Topic Analysis and Answering Procedural Questions

The thesis develops a notion of extended topic with the aim of facilitating the process of finding relevant information on the Web or in large digital repositories. An extended topic resembles a query to an information system. It indicates the kind of information contained in a discourse, just as a query implies the kind of information that the questioner requires. It is formulated without addressing the detailed facts, just as a questioner can formulate a query without knowing the answer. This characteristic is referred to as a kind of generality or indicativeness. With regard to this characteristic, different constituents of an extended topic are not equal. Specifically, extended topics tend to share a common structure: a specific part referring to some concrete entities or problems, and a generic part that denotes a general perspective from which the specific part is approached. We can find a set of contexts where extended topics might be explicitly phrased, including WH-questions, indicative summaries, entries in an index, topic expressions describing the plan of an academic paper.

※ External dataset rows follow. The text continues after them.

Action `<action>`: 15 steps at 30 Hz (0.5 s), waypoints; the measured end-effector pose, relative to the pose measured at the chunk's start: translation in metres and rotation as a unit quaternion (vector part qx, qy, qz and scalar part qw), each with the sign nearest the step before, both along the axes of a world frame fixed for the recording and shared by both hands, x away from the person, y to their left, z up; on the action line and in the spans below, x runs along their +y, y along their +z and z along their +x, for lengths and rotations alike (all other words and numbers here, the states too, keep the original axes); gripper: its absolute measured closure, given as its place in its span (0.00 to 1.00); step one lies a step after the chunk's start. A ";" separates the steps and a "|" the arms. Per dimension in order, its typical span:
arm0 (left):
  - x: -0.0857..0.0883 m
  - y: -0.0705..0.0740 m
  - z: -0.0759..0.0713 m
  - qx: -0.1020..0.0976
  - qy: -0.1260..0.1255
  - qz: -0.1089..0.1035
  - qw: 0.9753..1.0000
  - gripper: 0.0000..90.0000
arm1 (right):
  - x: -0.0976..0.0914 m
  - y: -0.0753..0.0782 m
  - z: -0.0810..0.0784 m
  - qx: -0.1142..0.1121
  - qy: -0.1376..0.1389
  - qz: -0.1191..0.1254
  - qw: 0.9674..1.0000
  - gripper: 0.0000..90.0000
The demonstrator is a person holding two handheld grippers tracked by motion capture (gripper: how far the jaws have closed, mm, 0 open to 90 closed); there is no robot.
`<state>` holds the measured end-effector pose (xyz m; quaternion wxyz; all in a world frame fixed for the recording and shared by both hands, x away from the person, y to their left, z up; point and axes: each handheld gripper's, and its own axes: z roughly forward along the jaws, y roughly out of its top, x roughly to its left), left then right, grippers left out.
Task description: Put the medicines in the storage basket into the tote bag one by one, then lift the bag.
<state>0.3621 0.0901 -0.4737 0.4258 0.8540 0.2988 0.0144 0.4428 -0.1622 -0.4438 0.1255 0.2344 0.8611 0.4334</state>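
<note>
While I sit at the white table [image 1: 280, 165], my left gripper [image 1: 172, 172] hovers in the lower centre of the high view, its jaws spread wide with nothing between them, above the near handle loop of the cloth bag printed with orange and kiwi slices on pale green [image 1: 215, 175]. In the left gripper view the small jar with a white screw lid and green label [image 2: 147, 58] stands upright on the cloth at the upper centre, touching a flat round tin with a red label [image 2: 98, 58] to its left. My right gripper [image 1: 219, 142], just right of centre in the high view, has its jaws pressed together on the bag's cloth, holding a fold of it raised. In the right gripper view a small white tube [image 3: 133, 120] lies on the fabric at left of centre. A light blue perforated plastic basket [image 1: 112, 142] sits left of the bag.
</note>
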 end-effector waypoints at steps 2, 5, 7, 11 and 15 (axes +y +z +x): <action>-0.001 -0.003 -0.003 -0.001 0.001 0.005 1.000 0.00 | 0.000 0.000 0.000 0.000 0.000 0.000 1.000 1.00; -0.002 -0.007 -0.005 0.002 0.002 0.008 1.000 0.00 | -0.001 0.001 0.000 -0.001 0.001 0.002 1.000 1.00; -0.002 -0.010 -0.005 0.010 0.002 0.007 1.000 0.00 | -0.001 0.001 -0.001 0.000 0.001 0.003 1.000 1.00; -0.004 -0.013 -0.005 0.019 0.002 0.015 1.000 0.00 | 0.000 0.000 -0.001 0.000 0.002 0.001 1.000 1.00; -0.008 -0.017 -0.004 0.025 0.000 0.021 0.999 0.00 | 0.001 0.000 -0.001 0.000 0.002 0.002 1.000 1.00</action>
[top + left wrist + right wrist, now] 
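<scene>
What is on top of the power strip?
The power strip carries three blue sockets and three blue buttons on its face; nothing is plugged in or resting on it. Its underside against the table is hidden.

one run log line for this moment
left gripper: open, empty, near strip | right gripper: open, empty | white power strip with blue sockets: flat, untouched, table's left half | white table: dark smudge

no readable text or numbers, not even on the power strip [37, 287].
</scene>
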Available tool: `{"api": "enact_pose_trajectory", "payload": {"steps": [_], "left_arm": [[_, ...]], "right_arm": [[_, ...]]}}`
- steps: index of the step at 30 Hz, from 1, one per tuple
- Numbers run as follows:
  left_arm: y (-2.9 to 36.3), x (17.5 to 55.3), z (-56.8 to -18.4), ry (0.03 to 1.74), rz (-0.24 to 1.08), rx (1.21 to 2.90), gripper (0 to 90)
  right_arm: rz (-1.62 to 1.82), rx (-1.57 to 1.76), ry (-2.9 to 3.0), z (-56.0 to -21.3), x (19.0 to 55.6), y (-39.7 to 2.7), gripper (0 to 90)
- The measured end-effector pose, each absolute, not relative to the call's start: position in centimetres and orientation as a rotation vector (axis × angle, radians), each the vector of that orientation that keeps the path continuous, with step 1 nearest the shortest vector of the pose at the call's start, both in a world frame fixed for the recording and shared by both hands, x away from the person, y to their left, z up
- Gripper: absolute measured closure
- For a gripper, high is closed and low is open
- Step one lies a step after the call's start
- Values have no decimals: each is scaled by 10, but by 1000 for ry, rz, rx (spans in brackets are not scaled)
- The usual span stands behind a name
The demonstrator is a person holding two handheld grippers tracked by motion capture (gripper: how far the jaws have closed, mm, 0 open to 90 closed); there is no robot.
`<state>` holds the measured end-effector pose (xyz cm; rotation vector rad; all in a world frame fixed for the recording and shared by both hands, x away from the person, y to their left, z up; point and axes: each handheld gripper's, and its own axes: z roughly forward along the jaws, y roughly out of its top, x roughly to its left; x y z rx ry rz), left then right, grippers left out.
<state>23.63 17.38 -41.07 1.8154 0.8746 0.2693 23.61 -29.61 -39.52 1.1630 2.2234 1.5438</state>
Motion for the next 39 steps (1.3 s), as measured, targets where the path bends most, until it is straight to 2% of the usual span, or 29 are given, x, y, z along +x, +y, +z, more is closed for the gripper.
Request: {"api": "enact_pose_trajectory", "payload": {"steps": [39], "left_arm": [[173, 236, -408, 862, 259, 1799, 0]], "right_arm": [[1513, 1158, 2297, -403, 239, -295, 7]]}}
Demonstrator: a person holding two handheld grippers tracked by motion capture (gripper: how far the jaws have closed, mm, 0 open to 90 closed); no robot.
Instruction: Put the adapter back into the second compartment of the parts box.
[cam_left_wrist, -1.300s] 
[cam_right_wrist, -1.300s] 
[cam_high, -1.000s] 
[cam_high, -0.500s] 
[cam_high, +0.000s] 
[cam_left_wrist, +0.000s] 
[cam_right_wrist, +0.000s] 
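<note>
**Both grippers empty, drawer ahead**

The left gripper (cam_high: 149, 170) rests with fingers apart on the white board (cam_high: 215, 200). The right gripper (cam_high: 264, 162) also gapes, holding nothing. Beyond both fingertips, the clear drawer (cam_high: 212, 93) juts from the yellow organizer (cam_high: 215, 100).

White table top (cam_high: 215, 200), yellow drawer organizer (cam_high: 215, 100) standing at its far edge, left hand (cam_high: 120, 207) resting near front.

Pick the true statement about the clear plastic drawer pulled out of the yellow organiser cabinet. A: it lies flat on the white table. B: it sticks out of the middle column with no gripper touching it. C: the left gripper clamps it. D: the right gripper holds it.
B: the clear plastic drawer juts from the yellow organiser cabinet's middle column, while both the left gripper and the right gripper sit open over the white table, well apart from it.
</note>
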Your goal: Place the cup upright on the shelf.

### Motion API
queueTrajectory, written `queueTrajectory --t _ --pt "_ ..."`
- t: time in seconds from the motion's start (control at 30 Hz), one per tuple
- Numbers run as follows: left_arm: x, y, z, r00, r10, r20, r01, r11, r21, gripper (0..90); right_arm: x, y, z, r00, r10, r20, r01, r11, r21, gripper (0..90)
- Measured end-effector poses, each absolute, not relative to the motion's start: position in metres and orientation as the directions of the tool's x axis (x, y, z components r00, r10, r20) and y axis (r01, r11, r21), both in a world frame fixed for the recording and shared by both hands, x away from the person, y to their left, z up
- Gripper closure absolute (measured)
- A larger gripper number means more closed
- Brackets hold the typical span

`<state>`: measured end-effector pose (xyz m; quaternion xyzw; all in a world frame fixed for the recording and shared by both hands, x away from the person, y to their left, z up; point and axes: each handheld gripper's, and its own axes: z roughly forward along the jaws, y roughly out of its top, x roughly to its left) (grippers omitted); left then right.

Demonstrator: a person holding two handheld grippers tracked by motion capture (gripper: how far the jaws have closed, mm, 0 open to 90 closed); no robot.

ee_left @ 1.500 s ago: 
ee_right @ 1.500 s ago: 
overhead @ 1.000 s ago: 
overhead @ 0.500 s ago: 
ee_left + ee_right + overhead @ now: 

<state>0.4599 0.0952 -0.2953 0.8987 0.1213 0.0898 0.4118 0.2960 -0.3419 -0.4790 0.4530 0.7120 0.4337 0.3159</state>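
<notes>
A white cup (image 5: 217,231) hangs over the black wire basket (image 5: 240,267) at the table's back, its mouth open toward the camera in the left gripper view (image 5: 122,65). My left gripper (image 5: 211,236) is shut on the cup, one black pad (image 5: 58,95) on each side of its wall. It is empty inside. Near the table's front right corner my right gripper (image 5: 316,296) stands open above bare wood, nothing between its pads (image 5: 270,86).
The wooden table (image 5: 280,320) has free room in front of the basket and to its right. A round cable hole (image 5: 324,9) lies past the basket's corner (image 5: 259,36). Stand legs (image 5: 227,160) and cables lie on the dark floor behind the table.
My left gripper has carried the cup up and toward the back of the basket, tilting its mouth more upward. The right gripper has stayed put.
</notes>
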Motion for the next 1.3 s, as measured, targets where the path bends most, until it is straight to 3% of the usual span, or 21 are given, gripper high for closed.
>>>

The theory of extended topic can be applied to a list of applications. Specifically, we observe that the specific part of extended topics will be kept in the discourse while the generic part will be replaced by detailed facts. This indicates, with respect to information retrieval or question answering, that word-frequency-based approaches may not be as effective in retrieving the generic part of a topic expression as in retrieving the specific part. We suggest that many concepts that are typically used in the generic part (e.g., 'history', 'procedure') are associated with a list of detailed elements (e.g., 'procedure' is associated with 'actions', 'precondition', 'causal' relationships between 'actions', etc.). For the purpose of detecting whether a text is about a general concept, we suggest first extracting these detailed elements based on some discourse patterns. Our major practical goal is to automatically retrieve the generic concept. We will also study strategies for combining the ranking of a document according to the specific part and the ranking according to the generic part.